We detected that VEGF levels in CSF in males are higher compared to females. A previous study has shown that males have higher concentrations of vascular biomarkers such as E-selectin and vascular cell adhesion molecule-1(VCAM-1) in their CSF [38], which is in accordance with our study. A recent imaging study indicated that cerebrovascular diseases lead to enhanced hippocampal atrophy, independent of Aβ deposition, especially in males [39], suggesting a gender-dependent regulation of vascular function under pathological conditions. Our results may also result from a higher incidence of subclinical cerebrovascular diseases in males than females. This is concordant with an earlier epidemiological study showing that males are at a higher risk of cerebrovascular diseases than females, specifically in those who are middle aged or early old aged [40]. Our finding that CSF VEGF levels are similar across all diagnostic groups is consistent with a previous study in which comparable VEGF levels in the CSF were observed in AD patients (n = 23) and controls (n = 27) [41]. In general, we did not observe any correlations of VEGF levels with MMSE scores or with the CSF levels of Aβ42, pTau, and tTau, which is in line with previous studies [42]. Our results are also in accordance with data from the ADNI [43], where no differential levels of VEGF were found among control (n = 90), mild cognitive impairment (n = 130), and AD (n = 59) groups at baseline, indicating that VEGF in the CSF may not reflect cerebral vascular distress. Further longitudinal studies are needed to establish whether the correlation between VEGF levels with CSF biomarker Aβ42, pTau, and tTau possibly changes over time during the development of disease. Increased intrathecal VEGF levels in AD (n = 17) and VaD (n = 19) patients were detected compared to controls (n = 18), although this study was limited by the relatively small sample size [44]. Other potential explanations for the differential outcome on the use of VEGF as a biomarker for vascular pathology may be the differences in technologies used and the included sample sizes. Finally, it should be noted that levels of soluble VEGFR1 and VEGFR2, the former of which was shown to be altered in the brain of AD patients [45], modulate angiogenic response of VEGF and, possibly, VEGF levels in CSF.

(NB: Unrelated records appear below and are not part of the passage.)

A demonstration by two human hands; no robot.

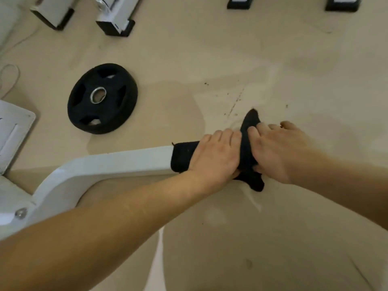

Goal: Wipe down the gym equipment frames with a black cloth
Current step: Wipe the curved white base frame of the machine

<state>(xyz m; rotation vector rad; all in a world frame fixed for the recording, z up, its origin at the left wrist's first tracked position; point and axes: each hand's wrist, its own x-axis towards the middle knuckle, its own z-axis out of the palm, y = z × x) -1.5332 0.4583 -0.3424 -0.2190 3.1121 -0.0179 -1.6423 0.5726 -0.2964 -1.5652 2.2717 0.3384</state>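
Gym. A black rubber weight plate (102, 98) with a steel centre ring lies flat on the pale beige floor (210, 49). Below the plate runs a curved white machine frame (117, 162), with a bolt (21, 213) at its joint. Above the plate are white machine legs (115, 24) with black ends. Far right of those are two more black feet (239, 2).

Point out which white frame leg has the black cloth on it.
The curved foreground leg: the left hand and right hand hold the black cloth around its end. The black-capped legs beyond are bare.
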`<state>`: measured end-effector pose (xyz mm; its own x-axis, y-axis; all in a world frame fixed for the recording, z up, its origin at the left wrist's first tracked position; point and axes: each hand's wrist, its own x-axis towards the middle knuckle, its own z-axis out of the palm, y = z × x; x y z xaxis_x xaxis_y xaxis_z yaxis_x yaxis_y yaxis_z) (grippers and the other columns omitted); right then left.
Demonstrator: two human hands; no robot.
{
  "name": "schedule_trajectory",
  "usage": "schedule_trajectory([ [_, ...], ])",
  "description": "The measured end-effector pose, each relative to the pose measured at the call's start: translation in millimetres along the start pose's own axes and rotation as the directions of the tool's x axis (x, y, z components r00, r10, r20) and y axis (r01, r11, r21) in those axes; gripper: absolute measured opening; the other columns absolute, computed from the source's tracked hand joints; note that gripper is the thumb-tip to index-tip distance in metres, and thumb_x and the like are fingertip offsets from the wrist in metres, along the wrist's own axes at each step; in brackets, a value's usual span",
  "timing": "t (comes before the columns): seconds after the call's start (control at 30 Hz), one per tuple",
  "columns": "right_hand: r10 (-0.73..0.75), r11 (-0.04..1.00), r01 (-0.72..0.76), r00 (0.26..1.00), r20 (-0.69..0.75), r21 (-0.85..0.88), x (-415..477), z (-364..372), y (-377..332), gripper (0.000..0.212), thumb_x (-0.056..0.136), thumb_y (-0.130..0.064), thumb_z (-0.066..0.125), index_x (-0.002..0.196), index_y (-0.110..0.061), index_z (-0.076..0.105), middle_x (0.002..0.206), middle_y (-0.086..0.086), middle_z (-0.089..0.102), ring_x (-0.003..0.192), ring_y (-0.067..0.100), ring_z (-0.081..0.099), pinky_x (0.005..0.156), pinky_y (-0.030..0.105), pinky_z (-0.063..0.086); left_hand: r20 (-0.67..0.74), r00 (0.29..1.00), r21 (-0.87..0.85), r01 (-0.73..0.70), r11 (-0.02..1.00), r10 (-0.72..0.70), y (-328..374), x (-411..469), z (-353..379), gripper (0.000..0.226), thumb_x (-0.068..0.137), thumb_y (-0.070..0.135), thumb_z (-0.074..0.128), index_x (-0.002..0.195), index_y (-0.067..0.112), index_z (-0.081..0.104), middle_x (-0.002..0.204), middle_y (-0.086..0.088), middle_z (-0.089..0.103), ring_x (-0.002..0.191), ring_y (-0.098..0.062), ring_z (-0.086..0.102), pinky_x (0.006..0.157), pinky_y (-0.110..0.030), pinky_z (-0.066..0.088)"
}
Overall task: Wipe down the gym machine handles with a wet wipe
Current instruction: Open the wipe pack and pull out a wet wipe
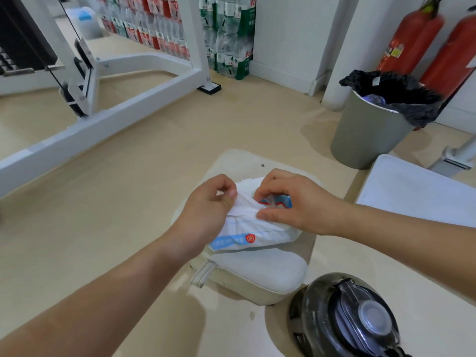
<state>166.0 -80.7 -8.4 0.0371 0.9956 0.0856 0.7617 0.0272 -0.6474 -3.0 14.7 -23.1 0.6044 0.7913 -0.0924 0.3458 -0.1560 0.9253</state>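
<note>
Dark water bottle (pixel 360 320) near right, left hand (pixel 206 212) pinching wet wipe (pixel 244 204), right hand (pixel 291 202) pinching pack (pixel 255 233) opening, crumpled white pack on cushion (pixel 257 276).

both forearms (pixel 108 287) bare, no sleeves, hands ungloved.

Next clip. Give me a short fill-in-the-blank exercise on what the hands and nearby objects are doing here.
1. Both hands work at a pack of wet wipes lying on a white ____.
2. The left hand pinches a white ____.
3. The bin is lined with a ____ bag.
4. Behind the bin stand two red ____.

Missing words: cushion; wipe; black; fire extinguishers
</note>
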Motion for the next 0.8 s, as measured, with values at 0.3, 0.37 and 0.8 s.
schedule_trajectory([
  [0.3,0.089,0.989,-0.098,0.992,0.091,0.107,-3.0,-2.3,-6.6,0.021,0.075,-0.017,0.079,0.08,-0.032,0.065,0.086,-0.012,0.056,0.078,0.005,0.054,0.078,0.025,0.049,0.214,0.977,0.349,-0.092,0.933,0.016,28.2,-2.1,-2.3,0.021,0.079,0.041,0.07,0.095,0.027,0.065,0.093,0.01,0.062,0.083,-0.007,0.059,0.075,-0.024,0.048],
  [0.37,0.087,0.994,-0.094,0.989,0.123,0.056,-2.6,-5.1,-7.3,0.015,0.075,-0.019,0.079,0.083,-0.027,0.069,0.089,-0.01,0.055,0.078,0.004,0.053,0.076,0.021,0.047,0.249,0.937,0.642,-0.35,0.682,0.247,27.3,-4.8,4.2,0.021,0.081,0.046,0.066,0.095,0.031,0.068,0.098,0.011,0.059,0.093,-0.011,0.058,0.087,-0.03,0.044],
  [0.8,0.145,0.962,-0.089,0.967,0.209,-0.257,-7.5,-5.8,-2.2,0.014,0.078,-0.031,0.074,0.087,-0.028,0.063,0.099,-0.008,0.057,0.093,0.009,0.051,0.083,0.03,0.044,0.097,0.97,0.272,-0.242,0.931,0.224,5.0,10.3,-1.1,0.017,0.093,0.006,0.054,0.079,0.016,0.057,0.092,0.006,0.045,0.076,-0.001,0.047,0.063,-0.014,0.039],
])
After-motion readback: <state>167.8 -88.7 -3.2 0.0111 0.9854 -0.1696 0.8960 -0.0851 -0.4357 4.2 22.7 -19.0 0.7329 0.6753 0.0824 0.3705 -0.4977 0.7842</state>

In this study, for the first time, VEGF levels in CSF were analyzed in four different diagnostic groups including AD patients with and without microbleeds. We used a well-defined cohort where the patients were selected carefully in a specialized memory clinic. Although we had a well-characterized case–control study, the present study was limited by a small sample size. It should be explored further whether VEGF changes longitudinally in AD+MB patients and in VaD patients.

Conclusion

The present study illustrates that VEGF levels are not altered in the CSF of patients with AD with microbleeds or with VaD. We found higher concentrations, however, in males and with increasing age, suggesting that VEGF may play an important role in cerebral vascular changes related to aging.